La dernière activité est d’autant plus utile qu’on peut comparer trois façons de faire,
ce qui met bien en évidence les stratégies verbales et non-verbales à l’œuvre dans ce
type d’interaction.

Dina :
Les trois activités sont intéressantes. Elles présentent les stratégies verbales et non
verbales à mettre en application en cas d'interaction avec un locuteur non natif.
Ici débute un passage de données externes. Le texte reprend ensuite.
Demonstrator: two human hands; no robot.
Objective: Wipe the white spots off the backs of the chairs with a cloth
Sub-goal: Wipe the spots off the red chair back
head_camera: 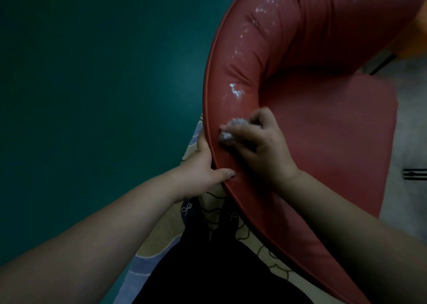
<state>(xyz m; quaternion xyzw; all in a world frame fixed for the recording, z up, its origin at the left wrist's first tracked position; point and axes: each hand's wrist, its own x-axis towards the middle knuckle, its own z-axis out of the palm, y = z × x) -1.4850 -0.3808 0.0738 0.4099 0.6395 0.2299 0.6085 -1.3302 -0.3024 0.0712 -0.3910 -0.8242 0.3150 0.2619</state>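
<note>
1. Where the frame's bottom edge cuts in, I see dark clothing point(221, 271) hanging over a patterned rug point(159, 239) in cream and pale blue.
2. Just above that, at lower centre, my left hand point(203, 172) grips the piped rim of the red chair point(323, 142); its thumb lies on the inner face and its fingers curl round behind the back.
3. Right of it, near the middle of the frame, my right hand point(258, 142) has its fingers curled round a bunched white cloth point(230, 130) and presses it against the inside of the curved chair back, close beside the rim.
4. Above the cloth, white spots point(236, 90) sit on the padded back, and more of them trail along the curve toward the top of the frame.
5. Beyond the back, the red seat fills the centre right.
6. Farthest off, a dark green wall point(92, 72) covers the left side, and a pale floor point(411, 130) shows at the right edge.
</note>
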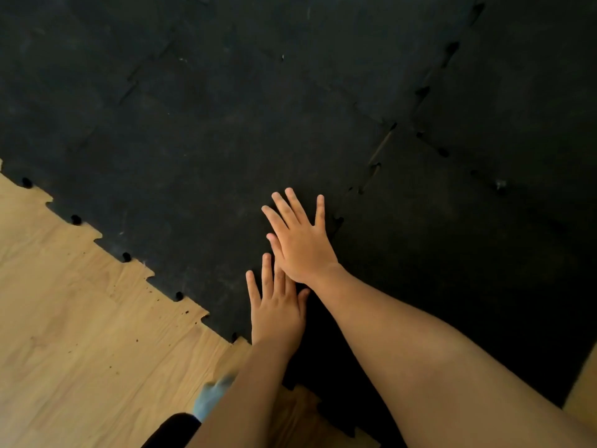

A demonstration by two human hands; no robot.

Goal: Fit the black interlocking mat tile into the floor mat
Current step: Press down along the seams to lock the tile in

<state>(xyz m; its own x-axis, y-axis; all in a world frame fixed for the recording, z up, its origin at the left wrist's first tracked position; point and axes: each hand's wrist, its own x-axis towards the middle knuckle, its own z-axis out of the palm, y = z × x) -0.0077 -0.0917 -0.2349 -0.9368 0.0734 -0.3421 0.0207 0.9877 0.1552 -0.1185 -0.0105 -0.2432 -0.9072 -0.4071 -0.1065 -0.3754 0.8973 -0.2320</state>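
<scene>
The black floor mat (200, 130) fills most of the head view, made of interlocking tiles with toothed seams. One black tile (436, 270) lies at the lower right, its toothed seam running up past my fingers. My right hand (298, 242) lies flat, fingers spread, palm down on the mat just left of that seam. My left hand (276, 305) lies flat below it, its fingertips tucked under the right hand's heel. Neither hand holds anything. The seam section under my hands and forearms is hidden.
Light wooden floor (74, 334) shows at the lower left, bordered by the mat's jagged toothed edge (126, 257). Another strip of wood shows at the far right bottom (584, 392). A foot in a light blue sock (210, 396) and a dark trouser leg sit under my left forearm.
</scene>
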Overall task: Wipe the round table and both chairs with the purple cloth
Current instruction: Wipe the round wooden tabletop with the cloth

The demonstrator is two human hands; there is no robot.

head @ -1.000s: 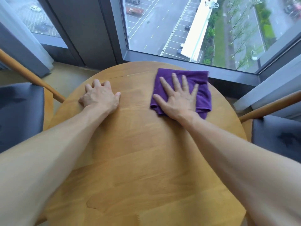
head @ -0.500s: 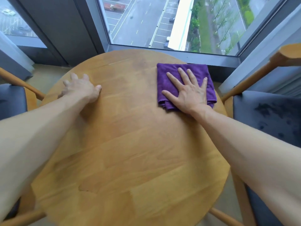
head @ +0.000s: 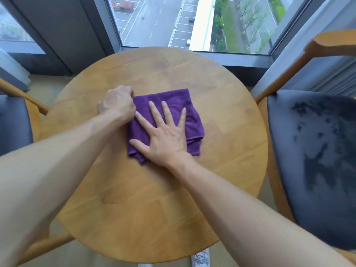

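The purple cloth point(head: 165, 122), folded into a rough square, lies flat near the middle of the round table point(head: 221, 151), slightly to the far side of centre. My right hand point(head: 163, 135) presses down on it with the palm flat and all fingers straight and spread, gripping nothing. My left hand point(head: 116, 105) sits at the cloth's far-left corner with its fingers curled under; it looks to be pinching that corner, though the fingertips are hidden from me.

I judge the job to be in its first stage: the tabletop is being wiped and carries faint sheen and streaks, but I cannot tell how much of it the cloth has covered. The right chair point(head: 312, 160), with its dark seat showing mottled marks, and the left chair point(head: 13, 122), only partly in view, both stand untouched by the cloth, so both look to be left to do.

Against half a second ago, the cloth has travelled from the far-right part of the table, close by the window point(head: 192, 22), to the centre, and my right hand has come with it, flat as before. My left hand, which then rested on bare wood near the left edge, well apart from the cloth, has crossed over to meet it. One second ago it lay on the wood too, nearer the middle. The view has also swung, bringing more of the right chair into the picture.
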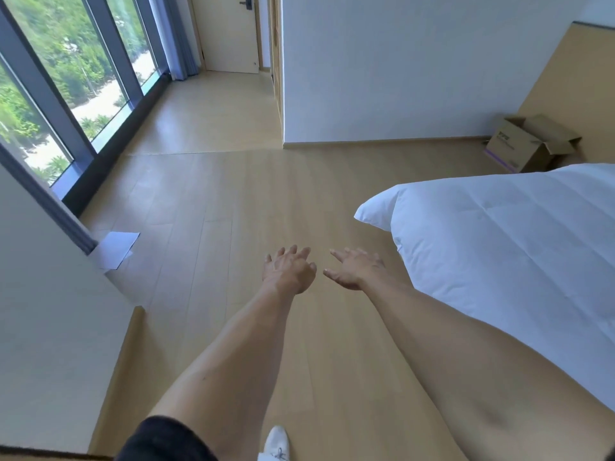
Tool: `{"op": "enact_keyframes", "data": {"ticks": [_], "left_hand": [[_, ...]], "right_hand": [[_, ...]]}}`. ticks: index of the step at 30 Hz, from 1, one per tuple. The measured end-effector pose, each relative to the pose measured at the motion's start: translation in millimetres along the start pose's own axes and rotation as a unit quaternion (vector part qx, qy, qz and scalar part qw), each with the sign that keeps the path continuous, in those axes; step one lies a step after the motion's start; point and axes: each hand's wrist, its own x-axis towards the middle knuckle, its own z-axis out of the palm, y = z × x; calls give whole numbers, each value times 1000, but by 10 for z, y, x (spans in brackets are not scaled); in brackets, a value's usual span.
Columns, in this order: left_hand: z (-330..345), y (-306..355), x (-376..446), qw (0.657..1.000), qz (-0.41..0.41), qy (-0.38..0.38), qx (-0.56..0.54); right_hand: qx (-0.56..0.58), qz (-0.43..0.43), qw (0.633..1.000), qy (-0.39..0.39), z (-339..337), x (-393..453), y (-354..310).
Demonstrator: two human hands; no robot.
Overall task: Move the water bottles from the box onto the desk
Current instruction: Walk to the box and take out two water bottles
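Observation:
A brown cardboard box [529, 146] with its flaps open stands on the floor at the far right, between the white wall and the bed. Its inside is hidden from here, and no water bottle or desk shows. My left hand [288, 271] and my right hand [356, 269] reach forward side by side over the wooden floor, well short of the box. Both hold nothing, with fingers loosely spread.
A bed with a white duvet [499, 254] fills the right side. Tall windows [66, 78] run along the left, with a white sheet of paper [116, 249] on the floor below them. A white wall corner [286, 141] juts out ahead; a door [229, 31] stands far back.

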Motion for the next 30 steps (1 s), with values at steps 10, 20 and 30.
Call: {"op": "enact_keyframes", "data": {"ticks": [10, 20, 30], "left_hand": [[-466, -462, 1364, 999, 29, -17, 23], [-700, -382, 2890, 996, 44, -32, 72], [-1282, 183, 4735, 993, 59, -31, 99]], "right_hand": [[29, 35, 999, 13, -517, 1152, -229], [49, 50, 997, 10, -924, 2514, 83], [91, 59, 994, 8, -1748, 4150, 682]]}}
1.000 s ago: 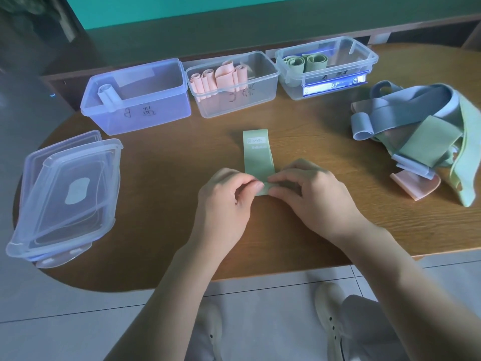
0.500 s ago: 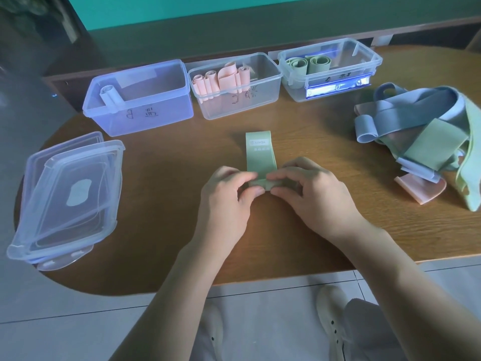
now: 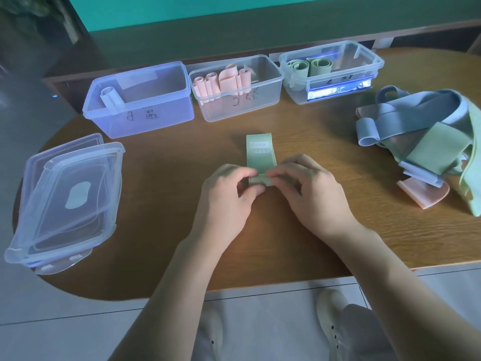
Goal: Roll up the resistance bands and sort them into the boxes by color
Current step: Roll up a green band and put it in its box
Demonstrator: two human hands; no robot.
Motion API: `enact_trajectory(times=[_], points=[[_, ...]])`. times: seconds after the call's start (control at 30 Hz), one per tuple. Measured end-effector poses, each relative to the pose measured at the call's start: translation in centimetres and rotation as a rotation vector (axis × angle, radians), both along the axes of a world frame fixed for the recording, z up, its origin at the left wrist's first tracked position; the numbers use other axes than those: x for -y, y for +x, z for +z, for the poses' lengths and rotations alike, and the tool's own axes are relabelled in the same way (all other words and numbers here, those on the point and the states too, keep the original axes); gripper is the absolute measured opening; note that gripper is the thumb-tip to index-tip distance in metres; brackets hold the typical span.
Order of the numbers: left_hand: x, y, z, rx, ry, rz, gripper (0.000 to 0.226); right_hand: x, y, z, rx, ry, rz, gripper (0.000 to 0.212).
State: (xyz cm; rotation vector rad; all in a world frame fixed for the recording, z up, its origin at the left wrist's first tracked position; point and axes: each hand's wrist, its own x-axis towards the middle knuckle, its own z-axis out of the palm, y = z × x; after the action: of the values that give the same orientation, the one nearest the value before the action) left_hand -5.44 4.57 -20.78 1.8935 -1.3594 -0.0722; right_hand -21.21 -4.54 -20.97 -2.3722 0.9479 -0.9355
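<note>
A green resistance band (image 3: 260,153) lies flat on the table's middle, its near end rolled into a small coil. My left hand (image 3: 226,199) and my right hand (image 3: 309,194) both pinch that coil from either side. At the back stand three clear boxes: the left box (image 3: 145,118) holds one blue roll, the middle box (image 3: 239,105) holds several pink rolls, the right box (image 3: 338,82) holds two green rolls. A tangled pile of blue, green and pink bands (image 3: 426,142) lies at the right.
Stacked clear lids (image 3: 67,201) sit at the table's left edge, overhanging slightly. The wooden table (image 3: 161,178) has a rounded front-left edge. My shoes and the tiled floor show below the table's front edge.
The coil has grown and moved away from me along the band, so the flat part left on the table is shorter. Both hands moved with it.
</note>
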Motion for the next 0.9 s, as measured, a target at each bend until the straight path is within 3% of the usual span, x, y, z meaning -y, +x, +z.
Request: enact_trajectory(times=[0.27, 0.43, 0.7, 0.9], points=[[1.1, 0.5, -0.3, 0.002, 0.08, 0.029, 0.036, 1.1, 0.5, -0.1, -0.113, -0.024, -0.026, 0.023], [1.4, 0.9, 0.3, -0.071, 0.019, 0.06, 0.026, 1.3, 0.8, -0.2, -0.155, -0.104, -0.056, 0.021], [2.3, 1.3, 0.1, -0.021, -0.019, 0.04, 0.02, 1.9, 1.0, -0.4, -0.211, -0.26, -0.025, 0.027], [3.2, 2.3, 0.0, 0.056, -0.046, 0.024, 0.026, 2.8, 1.4, -0.3, -0.221, -0.186, -0.006, 0.026]])
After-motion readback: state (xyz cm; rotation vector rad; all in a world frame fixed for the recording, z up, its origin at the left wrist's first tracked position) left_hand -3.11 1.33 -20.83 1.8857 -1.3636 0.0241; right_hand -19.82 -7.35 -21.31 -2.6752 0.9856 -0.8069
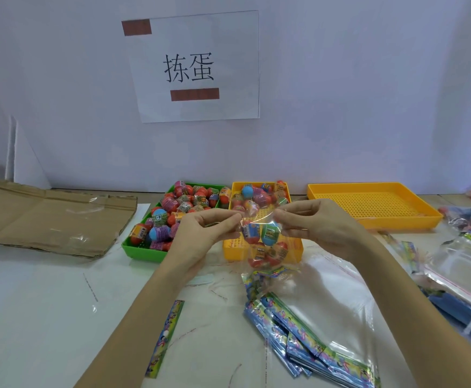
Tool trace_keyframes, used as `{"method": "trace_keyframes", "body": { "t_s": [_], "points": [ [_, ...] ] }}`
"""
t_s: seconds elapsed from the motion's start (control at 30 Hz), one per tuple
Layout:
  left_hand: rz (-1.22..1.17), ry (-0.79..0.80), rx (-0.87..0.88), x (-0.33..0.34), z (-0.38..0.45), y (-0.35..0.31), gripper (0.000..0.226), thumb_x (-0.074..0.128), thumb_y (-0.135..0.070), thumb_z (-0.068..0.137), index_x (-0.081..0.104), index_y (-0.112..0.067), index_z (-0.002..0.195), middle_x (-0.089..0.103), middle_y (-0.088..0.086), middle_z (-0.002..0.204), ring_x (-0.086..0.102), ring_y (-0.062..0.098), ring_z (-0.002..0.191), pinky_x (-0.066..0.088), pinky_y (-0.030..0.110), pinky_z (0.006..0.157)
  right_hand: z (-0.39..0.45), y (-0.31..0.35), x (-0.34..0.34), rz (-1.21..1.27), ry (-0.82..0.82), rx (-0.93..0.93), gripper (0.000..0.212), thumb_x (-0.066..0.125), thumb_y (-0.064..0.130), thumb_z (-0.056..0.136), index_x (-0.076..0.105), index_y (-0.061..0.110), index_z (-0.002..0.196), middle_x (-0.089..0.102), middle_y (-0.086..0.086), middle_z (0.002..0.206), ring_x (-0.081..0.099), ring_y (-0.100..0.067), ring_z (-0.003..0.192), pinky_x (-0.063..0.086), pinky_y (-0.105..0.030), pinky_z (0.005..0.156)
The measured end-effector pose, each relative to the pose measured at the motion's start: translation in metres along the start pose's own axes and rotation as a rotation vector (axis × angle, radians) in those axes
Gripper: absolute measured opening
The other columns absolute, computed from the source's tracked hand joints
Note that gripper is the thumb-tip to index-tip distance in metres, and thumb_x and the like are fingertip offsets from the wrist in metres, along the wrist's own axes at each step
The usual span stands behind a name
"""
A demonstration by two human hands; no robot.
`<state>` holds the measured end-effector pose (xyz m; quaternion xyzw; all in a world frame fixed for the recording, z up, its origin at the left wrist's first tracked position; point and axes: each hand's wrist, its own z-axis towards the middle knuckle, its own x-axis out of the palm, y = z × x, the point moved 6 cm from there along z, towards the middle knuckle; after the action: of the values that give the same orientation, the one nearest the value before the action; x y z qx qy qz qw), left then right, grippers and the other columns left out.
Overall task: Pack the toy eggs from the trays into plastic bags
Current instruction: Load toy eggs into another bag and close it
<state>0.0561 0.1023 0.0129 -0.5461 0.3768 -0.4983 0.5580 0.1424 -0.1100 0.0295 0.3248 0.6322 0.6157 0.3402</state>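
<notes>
At far left, a flattened cardboard sheet [46,219] lies on the white table [46,303]. Beside it, a green tray [133,249] is heaped with toy eggs [172,208]. The left hand [200,233] is raised just in front of this tray, thumb and fingers pinching the left top edge of a clear plastic bag [262,245]. The bag hangs between both hands, above the near end of a yellow tray [295,253] — several eggs are visible inside it. The right hand [321,228] pinches the opposite top edge. Further right, an empty yellow tray [374,205] is seen. Empty bags with printed headers [312,331] lie below the hands — more at far right.
</notes>
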Motion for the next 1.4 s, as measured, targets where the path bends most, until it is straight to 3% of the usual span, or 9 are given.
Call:
{"method": "trace_keyframes", "body": {
  "t_s": [0.23,0.47,0.57,0.87,1.03,1.13,1.2,1.3,1.4],
  "points": [
    [0.078,-0.046,0.144,-0.007,-0.001,-0.016,0.016,0.08,-0.01,0.086,0.083,-0.009,0.102,0.081,0.011,0.097,0.078,0.022,0.089,0.061,0.024,0.076,-0.002,0.009,0.001,0.01,0.065,-0.058,0.029,0.085,0.019,0.079,0.08,0.012,0.107,0.077,-0.016,0.109,0.075,-0.026,0.1,0.061,-0.029,0.082],
    [0.21,0.027,0.397,-0.007,-0.009,-0.042,0.019,0.081,-0.012,0.081,0.082,-0.009,0.099,0.079,0.009,0.096,0.075,0.03,0.093,0.062,0.033,0.086,-0.006,0.016,0.006,0.121,0.049,-0.103,0.007,0.076,0.008,0.086,0.081,0.012,0.087,0.076,-0.012,0.093,0.074,-0.018,0.09,0.059,-0.024,0.076],
    [0.292,0.082,0.444,-0.005,-0.012,-0.045,0.018,0.078,-0.011,0.081,0.082,-0.007,0.099,0.077,0.006,0.097,0.072,0.024,0.096,0.06,0.029,0.087,-0.005,0.016,0.007,0.105,0.066,-0.137,0.03,0.062,-0.004,0.097,0.079,0.015,0.079,0.073,-0.01,0.087,0.07,-0.016,0.087,0.057,-0.023,0.076],
    [0.495,0.108,0.53,-0.002,-0.015,-0.053,0.016,0.072,-0.015,0.088,0.083,-0.015,0.099,0.075,0.001,0.101,0.07,0.02,0.102,0.058,0.025,0.087,0.001,0.011,0.007,0.085,0.077,-0.175,0.03,0.059,-0.004,0.098,0.076,0.014,0.082,0.072,-0.012,0.087,0.07,-0.02,0.088,0.058,-0.025,0.079],
    [0.537,0.098,0.527,-0.003,-0.013,-0.048,0.026,0.067,0.012,0.092,0.082,-0.007,0.102,0.074,0.004,0.105,0.07,0.019,0.102,0.058,0.023,0.088,0.0,0.013,0.005,-0.016,0.017,-0.27,0.033,0.051,-0.009,0.097,0.077,0.007,0.083,0.071,-0.016,0.087,0.069,-0.024,0.088,0.058,-0.03,0.083],
    [0.485,0.063,0.498,-0.008,-0.01,-0.044,0.019,0.068,0.007,0.094,0.082,-0.005,0.1,0.074,0.006,0.104,0.071,0.022,0.1,0.06,0.028,0.086,-0.002,0.017,0.006,-0.005,0.015,-0.298,0.04,0.042,-0.009,0.098,0.079,0.002,0.087,0.073,-0.024,0.096,0.069,-0.03,0.095,0.058,-0.032,0.085],
    [0.449,0.027,0.487,-0.008,-0.01,-0.043,0.009,0.076,-0.004,0.091,0.082,-0.006,0.098,0.075,0.004,0.1,0.073,0.022,0.097,0.062,0.032,0.085,-0.002,0.019,0.007,-0.019,0.003,-0.305,0.035,0.047,-0.002,0.101,0.081,0.004,0.091,0.074,-0.024,0.097,0.07,-0.029,0.098,0.058,-0.03,0.085],
    [0.409,-0.008,0.5,-0.006,-0.011,-0.044,0.015,0.084,-0.016,0.082,0.083,-0.01,0.096,0.076,0.001,0.098,0.074,0.021,0.094,0.062,0.027,0.082,-0.004,0.02,0.007,-0.189,-0.057,-0.317,0.015,0.067,0.011,0.098,0.081,0.016,0.096,0.077,-0.006,0.091,0.073,-0.017,0.094,0.058,-0.024,0.084],
    [0.379,0.005,0.497,-0.007,-0.009,-0.043,0.016,0.085,-0.018,0.08,0.084,-0.012,0.095,0.076,-0.001,0.098,0.074,0.022,0.095,0.061,0.025,0.082,-0.005,0.02,0.01,-0.201,-0.051,-0.316,0.008,0.071,0.012,0.096,0.078,0.016,0.1,0.076,-0.001,0.093,0.073,-0.017,0.091,0.058,-0.025,0.081]
  ]
}}
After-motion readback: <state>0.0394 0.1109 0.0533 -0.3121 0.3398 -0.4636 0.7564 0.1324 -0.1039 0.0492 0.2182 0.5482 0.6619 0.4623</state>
A mon avis, la première activité montre que l'on peut bien comprendre une histoire
sans comprendre la langue. La seconde activité, plus didactisée, met en relief les
différentes stratégies verbales et non verbales. C'est en quelque sorte un cours sur la
communication entre locuteurs ne parlant pas une langue en commun. La troisième
activité, plus réelle, montre bien que les stratégies verbales toutes seules sont
insuffisantes et qu'il est important d'avoir recours au gestuel afin de faciliter la
compréhension.

J'ai beaucoup apprécié la troisième activité avec son côté comparatif, il serait
intéressant de proposer des activités abordant d'autres aspects de l'interaction entre
stratégies verbales et non verbales.

Question 2 : Diriez-vous que vous connaissez à présent mieux les stratégies en


intercompréhension ?
ACC :
Je pense en effet avoir pris conscience de plusieurs stratégies. Je pense en utiliser déjà
quelques-unes dans des situations semblables, mais pas suffisamment consciemment
pour m’assurer que la communication est efficace. Je vais davantage me poser la
question de savoir si mon interlocuteur a bien compris ou non et utiliser une ou
plusieurs stratégies en fonction du contexte.

Dina :
Oui, je suis plus consciente de l'importance des stratégies verbales et non verbales en
intercompréhension entre locuteurs ne partageant pas la même langue. J'ai déjà utilisé
plusieurs stratégies dans des situations semblables. Je sais comment se sent un
étranger qui n'arrive pas à trouver l'information dont il a besoin. J'essaye toujours de
m'assurer que mon interlocuteur a bien saisi le message. Maintenant que je connais
d'autres stratégies, je vais les mettre en application.

Commentaire
Il est toujours très intéressant pour moi de lire vos devoirs car vous réfléchissez en
détail sur tout ce que vous est proposé.